In general, permeation of drugs through the skin occurs at a very slow rate, if at all. The primary rate limiting step in this process is the passage of compounds through the outermost layer of skin, called the stratum corneum. The stratum corneum is a thin layer of dead cells that acts as an impermeable layer to matter on either side of this layer. The stratum corneum primarily provides the skin's barrier function. It has long been recognized that loss or alteration of the stratum corneum results in increased permeability to many substances; materials can more easily diffuse into or out of the skin. The barrier function of the skin presents a very significant problem to pharmaceutical manufacturers interested in transdermal administration of drugs or in cutaneous collection of bodily fluids.
Transmission and reception of electrical signals and biological materials through human skin is also hindered by the stratum corneum. For example, signal fidelity of bioelectrical potentials and currents measured through skin are degraded by the high impedance of the stratum corneum. Accordingly, the high impedance presents a problem to receiving through the skin the ideal transmission and measurement of bioelectrical signals from human cells, organs, and tissues.
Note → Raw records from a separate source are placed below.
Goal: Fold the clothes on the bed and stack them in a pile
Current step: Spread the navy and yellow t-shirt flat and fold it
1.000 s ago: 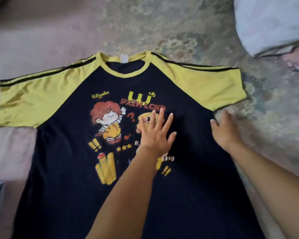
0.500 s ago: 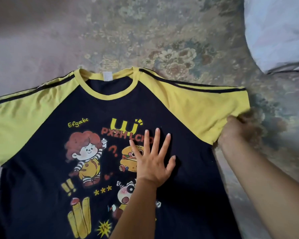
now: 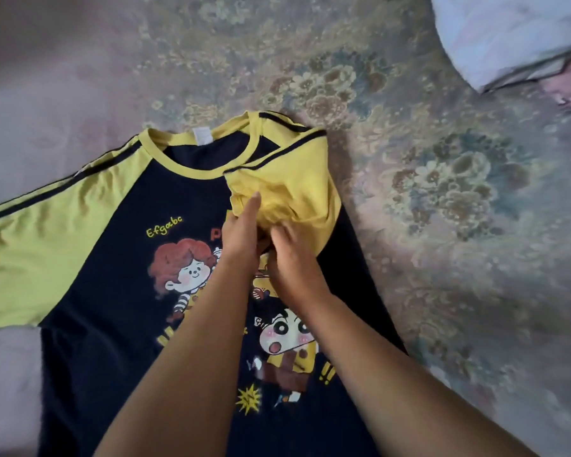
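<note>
A navy T-shirt (image 3: 112, 311) with yellow sleeves and cartoon prints lies front up on the bed. Its right yellow sleeve (image 3: 297, 189) is folded inward over the chest. My left hand (image 3: 239, 232) lies flat on the chest with straight fingers, fingertips touching the folded sleeve's edge. My right hand (image 3: 289, 258) sits right beside it, its fingers curled onto the lower edge of that sleeve. The left sleeve (image 3: 37, 252) still lies spread out flat.
The bed (image 3: 442, 225) is covered with a floral sheet. A white pillow or folded bedding (image 3: 515, 31) lies at the top right corner.
My right hand took the right sleeve's end and carried it leftward over the chest. My left hand stayed pressing the shirt's middle. The view shifted slightly.
</note>
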The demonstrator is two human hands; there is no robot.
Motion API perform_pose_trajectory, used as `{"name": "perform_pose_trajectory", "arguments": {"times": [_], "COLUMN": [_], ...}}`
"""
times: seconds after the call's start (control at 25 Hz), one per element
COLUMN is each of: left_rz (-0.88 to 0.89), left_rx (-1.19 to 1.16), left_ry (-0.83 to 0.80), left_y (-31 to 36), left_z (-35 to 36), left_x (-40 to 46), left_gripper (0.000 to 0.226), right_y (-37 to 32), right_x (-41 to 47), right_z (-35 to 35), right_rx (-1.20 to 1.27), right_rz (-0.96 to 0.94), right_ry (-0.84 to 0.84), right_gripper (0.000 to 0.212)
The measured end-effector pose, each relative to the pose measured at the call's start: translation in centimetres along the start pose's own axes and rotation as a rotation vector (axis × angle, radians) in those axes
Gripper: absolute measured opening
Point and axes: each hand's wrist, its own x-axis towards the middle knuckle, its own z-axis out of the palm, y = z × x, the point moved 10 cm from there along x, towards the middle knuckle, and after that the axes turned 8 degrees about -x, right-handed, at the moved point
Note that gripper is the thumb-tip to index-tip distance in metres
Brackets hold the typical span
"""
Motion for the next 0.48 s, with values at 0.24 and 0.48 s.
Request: {"name": "perform_pose_trajectory", "arguments": {"times": [0.24,0.48], "left_rz": [-0.032,0.318], "left_rx": [0.043,0.197], "left_ry": [0.221,0.375], "left_y": [3.5,6.1], "left_z": [-0.4,-5.5], "left_x": [-0.9,-1.2], "left_gripper": [0.025,0.011], "right_y": [8.4,7.5], "right_x": [-9.8,-9.7], "right_z": [-1.2,-0.6], "right_rx": [-0.549,-0.578], "right_rz": [0.117,0.176], "right_ry": [-0.080,-0.066], "right_gripper": [0.074,0.057]}}
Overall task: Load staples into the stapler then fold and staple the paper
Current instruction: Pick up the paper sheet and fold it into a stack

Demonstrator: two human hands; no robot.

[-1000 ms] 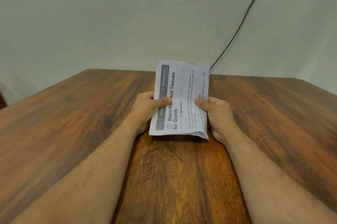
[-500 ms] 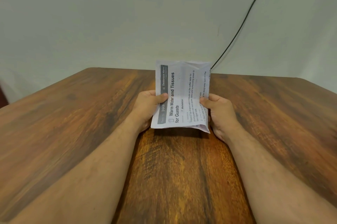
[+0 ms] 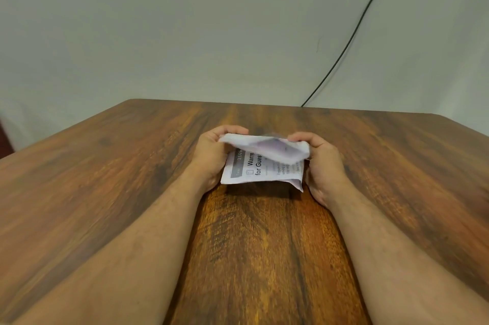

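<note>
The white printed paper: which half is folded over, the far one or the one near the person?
The far half of the white printed paper, gripped by both hands, curls toward the person; the near half shows print.

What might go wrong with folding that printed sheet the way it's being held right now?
The left hand and right hand grip the printed paper above the wooden table, not pressed flat, so the fold may come out crooked. The far flap curls over unevenly, so its edges may not line up. The sheet already looks crumpled, so extra creases could set in. No stapler is in view.
</note>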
Removal of the stratum corneum reduces the high impedance of the skin and allows better transmission and reception of electrical signals or biological species into and from human tissues. It has also been demonstrated that electromagnetic energy induced alterations of the stratum corneum result in increased permeability to substances (see e.g. U.S. Pat. No. 6,315,722 to Yaegashi, U.S. Pat. No. 6,251,100 to Flock et al., U.S. Pat. No. 6,056,738 to Marchitto et al., and U.S. Pat. No. 5,643,252 to Waner et al.). Alternatively, compounds commonly referred to as “permeation enhancers” can be used, with some success, to penetrate the stratum corneum. Traditional approaches require the abrasion of skin with sand paper and brushes, the stripping of skin with tape and toxic chemicals, the removal of stratum corneum by laser or thermal ablation, or the puncturing of skin with needles. Preparation of skin by these methods may be highly variable, hazardous, painful to the subject, and are generally inconvenient.
Conventional approaches for skin preparation for drug delivery or extraction of analytes through the skin require external feedback mechanism to control the extent of skin preparation. In practice, an electrically conductive coupling medium, a return electrode and/or a hydrogel patch are generally needed to enable the feedback mechanism for controlled skin preparation (see e.g. U.S. Publication No. 20060100567 to Marchitto et al. and U.S. Publication No. 20030204329 to Marchitto et al.). The reliability of such devices and systems can be questionable since the return electrode can provide accurate feedback only when located on a skin site which has sufficient electrical conductivity. Unfortunately, conductivity of the skin varies by a variety of conditions, such as age, location, sun exposure, use of lotions, moisture level, and ambient conditions, etc.
Therefore, an improved system for reducing the high impedance of the skin is needed.
It is an object of the invention to provide an improved system for reducing the high impedance of the skin.
It is a further object of the invention to provide an improved method for measuring the impedance of the skin.
It is yet a further object to provide an improved transdermal drug delivery and/or analyte sensing system.